ASSIGNMENT:
I need the lines below from the one with "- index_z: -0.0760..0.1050" down to the one with "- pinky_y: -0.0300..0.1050" reproduced exactly, both ends included, and nothing else.
++++++++++++++++++++
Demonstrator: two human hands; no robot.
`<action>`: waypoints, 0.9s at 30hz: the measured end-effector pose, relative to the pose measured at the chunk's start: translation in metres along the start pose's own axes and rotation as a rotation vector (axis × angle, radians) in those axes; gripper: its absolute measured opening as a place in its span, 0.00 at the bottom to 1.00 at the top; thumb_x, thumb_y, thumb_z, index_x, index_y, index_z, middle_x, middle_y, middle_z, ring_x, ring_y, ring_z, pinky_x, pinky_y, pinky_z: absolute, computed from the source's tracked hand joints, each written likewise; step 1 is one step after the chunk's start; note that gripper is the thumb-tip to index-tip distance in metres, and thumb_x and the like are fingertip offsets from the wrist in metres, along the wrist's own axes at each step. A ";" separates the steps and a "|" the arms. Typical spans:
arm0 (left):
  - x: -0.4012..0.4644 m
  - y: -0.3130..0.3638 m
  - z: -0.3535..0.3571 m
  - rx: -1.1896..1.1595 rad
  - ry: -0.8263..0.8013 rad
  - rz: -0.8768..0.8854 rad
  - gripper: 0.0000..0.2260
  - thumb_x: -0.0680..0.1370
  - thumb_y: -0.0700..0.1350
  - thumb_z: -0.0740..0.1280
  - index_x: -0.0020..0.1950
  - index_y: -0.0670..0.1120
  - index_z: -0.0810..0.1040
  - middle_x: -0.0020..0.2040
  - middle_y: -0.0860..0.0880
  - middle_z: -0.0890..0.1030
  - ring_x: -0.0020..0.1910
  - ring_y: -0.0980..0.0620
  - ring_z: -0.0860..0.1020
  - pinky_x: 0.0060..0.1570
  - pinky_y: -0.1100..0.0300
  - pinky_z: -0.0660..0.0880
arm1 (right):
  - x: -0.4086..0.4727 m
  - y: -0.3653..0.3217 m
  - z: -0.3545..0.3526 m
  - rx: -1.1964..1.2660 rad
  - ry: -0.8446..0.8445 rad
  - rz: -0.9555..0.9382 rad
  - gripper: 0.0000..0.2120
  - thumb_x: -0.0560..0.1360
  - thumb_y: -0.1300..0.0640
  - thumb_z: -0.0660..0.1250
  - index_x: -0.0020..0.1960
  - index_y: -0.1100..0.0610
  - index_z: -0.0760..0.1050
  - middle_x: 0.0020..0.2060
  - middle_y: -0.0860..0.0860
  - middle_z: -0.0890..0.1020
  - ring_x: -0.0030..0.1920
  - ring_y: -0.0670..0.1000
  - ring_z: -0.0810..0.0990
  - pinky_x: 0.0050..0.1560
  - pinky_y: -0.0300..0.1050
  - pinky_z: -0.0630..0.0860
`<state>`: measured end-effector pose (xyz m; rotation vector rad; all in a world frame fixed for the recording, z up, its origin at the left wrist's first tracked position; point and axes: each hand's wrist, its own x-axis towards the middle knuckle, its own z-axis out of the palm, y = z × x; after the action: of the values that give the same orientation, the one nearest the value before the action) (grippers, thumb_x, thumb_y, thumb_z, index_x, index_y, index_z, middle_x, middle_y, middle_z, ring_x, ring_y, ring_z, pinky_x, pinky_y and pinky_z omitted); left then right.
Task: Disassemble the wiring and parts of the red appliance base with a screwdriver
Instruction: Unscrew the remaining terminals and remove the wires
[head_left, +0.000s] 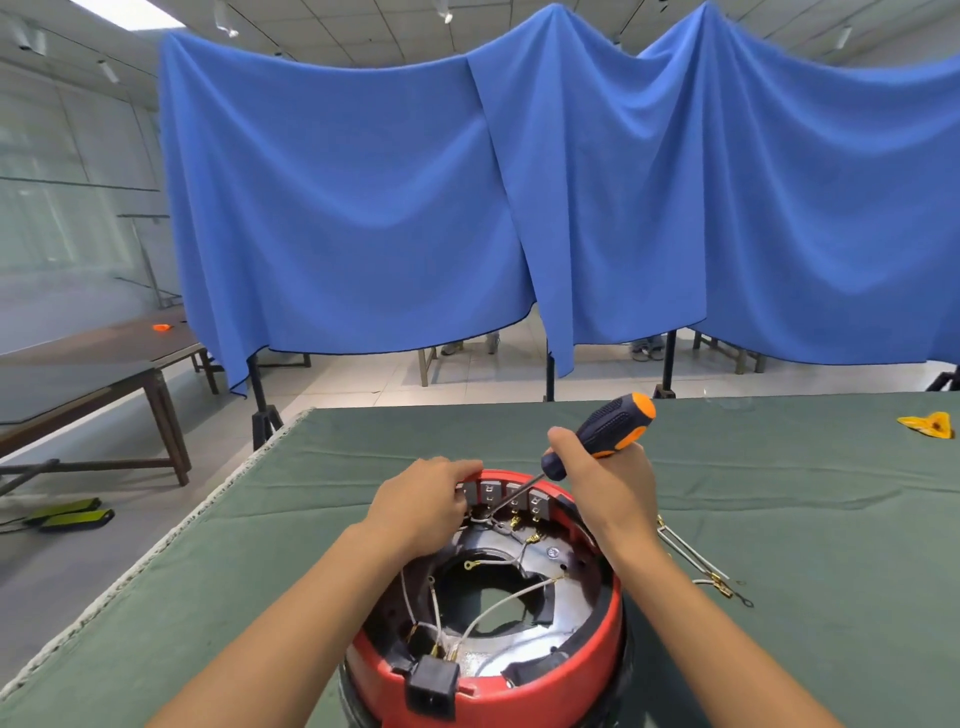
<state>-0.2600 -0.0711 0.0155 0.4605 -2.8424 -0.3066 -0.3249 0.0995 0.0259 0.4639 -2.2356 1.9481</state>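
Note:
The red appliance base (587, 670) sits upside down at the table's near edge, its inside exposed with white wires (498, 605) and a black power socket (432, 688) at the front. My left hand (423, 501) grips the far rim beside a row of grey terminal clips (511, 496). My right hand (608, 483) holds a screwdriver (605, 431) with a black and orange handle. Its shaft slants down to the left, the tip among the wires below the clips.
The table wears a green cloth (779, 493). Loose removed wires with ring terminals (701, 566) lie right of the base. A yellow scrap (930, 425) lies at the far right. Blue curtains (519, 208) hang behind; brown tables (104, 384) stand at left.

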 end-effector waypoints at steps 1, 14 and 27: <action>-0.003 0.000 0.003 -0.005 0.031 -0.016 0.20 0.78 0.45 0.58 0.69 0.58 0.69 0.65 0.52 0.75 0.64 0.49 0.72 0.58 0.54 0.71 | 0.001 0.000 0.000 0.016 -0.003 0.013 0.12 0.71 0.48 0.68 0.29 0.47 0.81 0.25 0.43 0.80 0.29 0.42 0.77 0.34 0.44 0.71; 0.001 -0.011 0.006 -0.146 0.191 -0.109 0.11 0.77 0.50 0.65 0.58 0.55 0.81 0.55 0.55 0.82 0.57 0.49 0.77 0.54 0.56 0.72 | 0.004 0.002 -0.001 0.112 -0.054 -0.019 0.12 0.69 0.56 0.68 0.28 0.57 0.78 0.20 0.46 0.75 0.23 0.43 0.70 0.26 0.37 0.67; 0.011 -0.010 0.004 -0.224 0.159 0.012 0.09 0.76 0.51 0.68 0.54 0.54 0.83 0.51 0.55 0.84 0.54 0.52 0.79 0.53 0.56 0.75 | 0.000 -0.020 -0.010 0.348 0.180 -0.296 0.09 0.62 0.61 0.65 0.24 0.60 0.72 0.20 0.51 0.75 0.24 0.44 0.73 0.27 0.36 0.71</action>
<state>-0.2682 -0.0834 0.0112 0.4026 -2.6164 -0.5530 -0.3191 0.1065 0.0464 0.5937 -1.6201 2.1198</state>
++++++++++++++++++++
WRITTEN ANSWER:
  - index_z: -0.0760..0.1050
  - middle_x: 0.0020..0.2060
  - middle_y: -0.0860..0.0860
  - middle_z: -0.0890..0.1020
  - ring_x: -0.0030..0.1920
  - ring_y: -0.0670..0.1000
  - ring_z: -0.0810..0.0990
  - pinky_x: 0.0050..0.1560
  - pinky_y: -0.0300..0.1050

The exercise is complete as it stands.